Milagros de la Torre, an exhibition guest curated by Dr. Edward J. Sullivan, Helen Gould Sheppard Professor of the History of Art at the Institute of Fine Arts and the Department of Art History, New York University. The exhibition, March 6 to July 1, 2012, coincided with the Bienal de Fotografía de Lima, which opened on March 19 and will continued until July 22, 2012. Indicios: Milagros de la Torre is a collaborative project between MALI and Americas Society, which opened the concurrent exhibition Observed: Milagros de la Torre on February 8, in New York and will be on view until April 14, 2012. The exhibition features twelve series and over fifty works. Selecting photographic works from the 1990s to the present, Indicios will be the artist's first monographic show in Lima. Focused on stark, object-based images, the exhibition examines contemporary issues related to violence, memory, and the socio-political construction of identity.
As Edward Sullivan has suggested, the notion of pain also plays a prevalent role throughout de la Torre's work.
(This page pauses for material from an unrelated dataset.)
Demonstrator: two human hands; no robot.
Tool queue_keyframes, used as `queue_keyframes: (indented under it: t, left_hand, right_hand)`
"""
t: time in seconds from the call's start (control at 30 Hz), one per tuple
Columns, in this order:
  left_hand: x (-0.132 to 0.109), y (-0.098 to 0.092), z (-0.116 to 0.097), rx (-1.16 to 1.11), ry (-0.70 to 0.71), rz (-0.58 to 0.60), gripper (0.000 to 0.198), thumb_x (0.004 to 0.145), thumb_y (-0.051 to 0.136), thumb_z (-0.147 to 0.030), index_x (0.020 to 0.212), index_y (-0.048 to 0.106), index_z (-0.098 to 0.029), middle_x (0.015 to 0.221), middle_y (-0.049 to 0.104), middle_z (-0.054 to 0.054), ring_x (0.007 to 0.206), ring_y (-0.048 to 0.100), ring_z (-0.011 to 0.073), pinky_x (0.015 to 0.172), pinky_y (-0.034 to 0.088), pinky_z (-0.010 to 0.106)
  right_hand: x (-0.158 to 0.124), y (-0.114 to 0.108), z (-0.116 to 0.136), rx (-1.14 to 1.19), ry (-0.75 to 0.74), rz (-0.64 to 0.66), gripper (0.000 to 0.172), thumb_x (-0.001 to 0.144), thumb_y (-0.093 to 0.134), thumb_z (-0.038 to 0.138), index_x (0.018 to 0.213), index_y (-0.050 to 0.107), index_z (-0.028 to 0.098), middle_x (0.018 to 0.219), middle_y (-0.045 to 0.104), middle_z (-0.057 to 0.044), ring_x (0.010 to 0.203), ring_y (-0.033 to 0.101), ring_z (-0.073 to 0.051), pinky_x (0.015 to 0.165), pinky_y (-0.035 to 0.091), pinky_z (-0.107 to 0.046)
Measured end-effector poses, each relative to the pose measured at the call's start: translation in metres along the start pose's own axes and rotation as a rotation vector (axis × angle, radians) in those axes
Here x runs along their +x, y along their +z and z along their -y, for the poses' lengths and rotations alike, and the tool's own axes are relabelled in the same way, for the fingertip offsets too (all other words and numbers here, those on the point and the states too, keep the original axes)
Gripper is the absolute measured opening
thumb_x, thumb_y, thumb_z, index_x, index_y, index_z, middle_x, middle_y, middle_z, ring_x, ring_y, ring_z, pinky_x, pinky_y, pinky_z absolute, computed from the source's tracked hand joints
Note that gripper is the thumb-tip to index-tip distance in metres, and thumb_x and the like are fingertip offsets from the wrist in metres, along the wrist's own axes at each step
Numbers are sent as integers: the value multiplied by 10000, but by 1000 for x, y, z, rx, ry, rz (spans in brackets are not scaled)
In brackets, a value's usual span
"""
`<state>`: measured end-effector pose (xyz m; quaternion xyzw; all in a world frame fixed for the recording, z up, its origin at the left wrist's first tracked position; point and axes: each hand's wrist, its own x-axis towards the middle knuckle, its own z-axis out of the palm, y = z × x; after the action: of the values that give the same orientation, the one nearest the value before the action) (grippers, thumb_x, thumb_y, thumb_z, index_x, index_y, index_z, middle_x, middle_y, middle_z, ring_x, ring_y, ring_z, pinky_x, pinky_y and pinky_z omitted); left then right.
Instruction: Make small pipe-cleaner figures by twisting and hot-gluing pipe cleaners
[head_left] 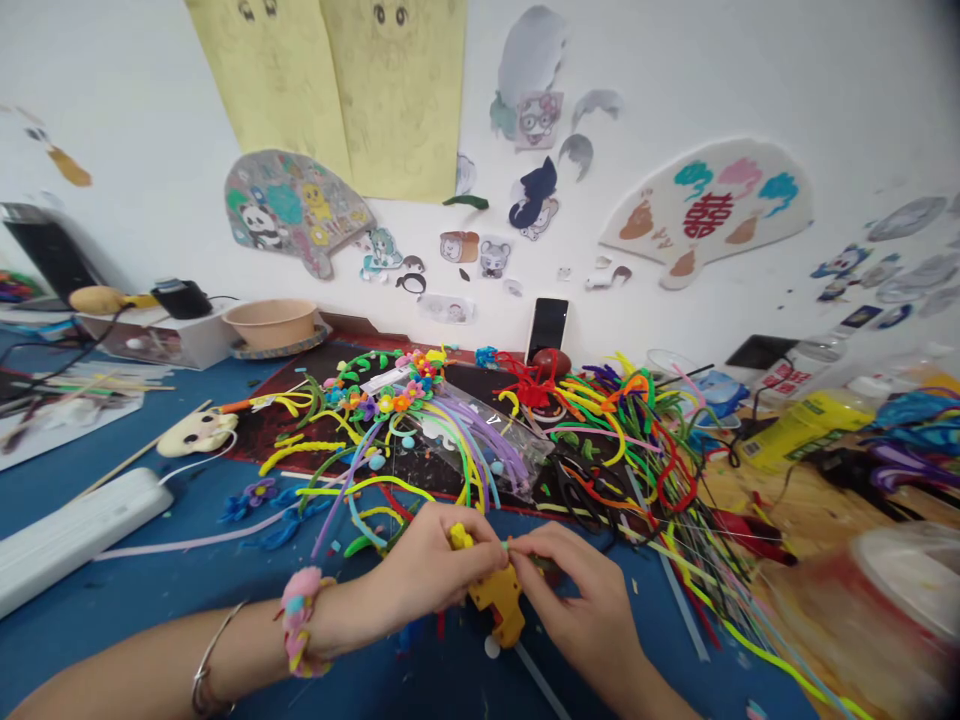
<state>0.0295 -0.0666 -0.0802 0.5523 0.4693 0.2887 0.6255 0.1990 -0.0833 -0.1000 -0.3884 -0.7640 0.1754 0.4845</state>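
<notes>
Pinching tiny pale-green piece (505, 546), grip of right hand (581, 585) meets left hand (431, 555), pinching fuzzy yellow piece (460, 537), just above yellow plastic glue gun (499, 605). Slack grip could drop pale-green piece; slipping toward hidden nozzle, if hot, could burn.

Around your left wrist sits a chunky, fuzzy band (301, 632), twisted like a braid, mostly pink with patches of light blue and yellow. Farther up the same forearm (142, 662) you wear a thin, silvery bangle (204, 661), smooth and rounded. Both forearms are bare of sleeves, and your right hand (581, 590) is bare, with slim fingers.
</notes>
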Motion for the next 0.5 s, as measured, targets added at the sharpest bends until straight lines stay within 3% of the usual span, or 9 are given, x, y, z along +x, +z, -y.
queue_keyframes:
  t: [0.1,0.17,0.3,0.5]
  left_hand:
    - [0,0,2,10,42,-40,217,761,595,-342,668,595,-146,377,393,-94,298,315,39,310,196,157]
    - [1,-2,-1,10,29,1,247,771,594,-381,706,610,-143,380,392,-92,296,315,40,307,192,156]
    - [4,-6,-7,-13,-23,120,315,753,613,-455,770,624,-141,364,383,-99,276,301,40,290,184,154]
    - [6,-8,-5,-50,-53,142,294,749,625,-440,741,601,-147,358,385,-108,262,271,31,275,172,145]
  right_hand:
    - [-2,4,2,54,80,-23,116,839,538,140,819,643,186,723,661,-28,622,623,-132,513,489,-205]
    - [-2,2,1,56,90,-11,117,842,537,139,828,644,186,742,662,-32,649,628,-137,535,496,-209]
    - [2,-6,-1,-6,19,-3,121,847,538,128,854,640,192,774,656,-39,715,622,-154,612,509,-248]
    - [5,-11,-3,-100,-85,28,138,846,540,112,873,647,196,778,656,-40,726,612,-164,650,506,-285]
Never displayed in an active or aggressive manner, the physical or emotional trauma manifests itself through quiet allusion. Several of her series develop out of her own experiences in countries that have had waves of crippling violence, such as Mexico and Peru, or that have had extended periods of censorship. Research has served as a fundamental basis for her images, many of which are examinations of criminality and surveillance. The Lost Steps (1996) is a seminal project deeply informed by nineteenth-century photographic techniques. De la Torre employed these methods to focus on images of incriminating evidence taken from the archive of the Palace of Justice in Lima, Peru during the violent years of the Shining Path. The seemingly everyday objects, shown in an isolated manner, convey stories of acts of terrorism, passion, and other crimes. In Censored (2001) de la Torre depicts passages from seventeenth and eighteenth-century manuscripts from the collection of the University of Salamanca, inked-out by officials during the Spanish Inquisition. The series is made up of abstract images capturing the stroke and stain of each censored text. De la Torre's first series, Under the Black Sun (1991-1993) comprises portraits engaged with a subtle treatment of color. They were appropriated or reconfigured images from street photographers in Cusco in which the skin of the clients was lightened with Mercurochrome. Also included is the never before seen series It All Stays in the Family. An exploration into the concept of the family portrait, these photographs printed on vintage paper use an "unsynchronized" flash to produce an image that is covered in a shadow that increases from grey to deep black, thereby blurring the connective association between each relative. . ENGLISH AND SPANISH TEXTS.